BEGIN

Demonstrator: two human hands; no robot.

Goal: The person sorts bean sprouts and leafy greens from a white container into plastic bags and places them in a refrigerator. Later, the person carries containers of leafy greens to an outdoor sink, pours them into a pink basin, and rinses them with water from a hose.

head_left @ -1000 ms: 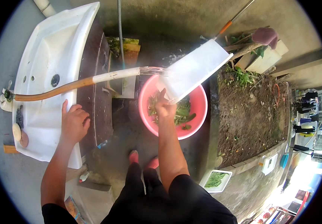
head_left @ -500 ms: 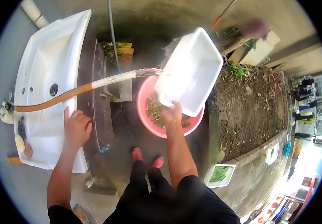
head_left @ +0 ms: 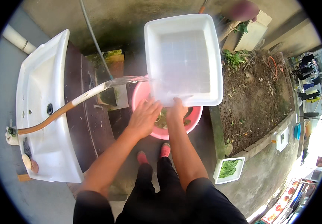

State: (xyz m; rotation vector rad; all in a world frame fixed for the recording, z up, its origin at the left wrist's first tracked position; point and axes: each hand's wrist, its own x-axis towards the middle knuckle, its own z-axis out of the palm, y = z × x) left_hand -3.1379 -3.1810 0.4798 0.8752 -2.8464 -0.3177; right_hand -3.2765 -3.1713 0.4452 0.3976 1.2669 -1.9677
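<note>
My right hand [head_left: 177, 111] grips the near edge of a white rectangular plastic tub [head_left: 185, 59], its fingers hidden beneath. The tub hangs over a pink basin [head_left: 192, 121] with leafy greens [head_left: 161, 122] in it. Next to the tub's near left corner is my left hand [head_left: 145, 117], fingers stretched out and holding nothing; whether the fingertips touch the tub I cannot tell. Water [head_left: 129, 79] pours from a tan hose with a white end [head_left: 90, 93] against the tub's left side.
A white sink [head_left: 43, 93] stands at the left, with a dark ledge [head_left: 80, 108] beside it. On the right are a soil bed [head_left: 256, 100] and a white tray of green leaves [head_left: 229, 168]. A thin grey pipe [head_left: 94, 37] leans at the back.
My left hand has left the sink's edge and come right, beside the tub. The tub has turned from tilted to nearly level, its open side facing me more.
</note>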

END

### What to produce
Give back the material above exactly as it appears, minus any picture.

### Task result
Demonstrator: two human hands; no robot.

Goal: The person sorts bean sprouts and leafy greens from a white container into plastic bags and places them in a refrigerator. Later, the person carries containers of leafy greens to an outdoor sink, pours them into a pink basin, and rinses them with water from a hose.

head_left @ -1000 ms: 
head_left @ -500 ms: 
head_left @ +0 ms: 

State: (xyz m; rotation vector rad; all in a world frame fixed for the recording, z up, its origin at the left wrist's first tracked position; point and axes: each hand's wrist, its own x-axis towards the middle knuckle, its own z-axis out of the palm, y = z × x) left_hand -3.1379 -3.1810 0.4798 0.8752 -2.8464 -0.3177; right_hand -3.2765 -3.1713 0.4452 0.3976 1.2669 -1.9677
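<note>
My right hand [head_left: 177, 111] grips the near edge of a white rectangular plastic tub [head_left: 185, 59], its fingers hidden beneath. The tub hangs over a pink basin [head_left: 192, 121] with leafy greens [head_left: 161, 122] in it. Next to the tub's near left corner is my left hand [head_left: 145, 117], fingers stretched out and holding nothing; whether the fingertips touch the tub I cannot tell. Water [head_left: 129, 79] pours from a tan hose with a white end [head_left: 90, 93] against the tub's left side.
A white sink [head_left: 43, 93] stands at the left, with a dark ledge [head_left: 80, 108] beside it. On the right are a soil bed [head_left: 256, 100] and a white tray of green leaves [head_left: 229, 168]. A thin grey pipe [head_left: 94, 37] leans at the back.
My left hand has left the sink's edge and come right, beside the tub. The tub has turned from tilted to nearly level, its open side facing me more.
</note>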

The required output has now been supplied.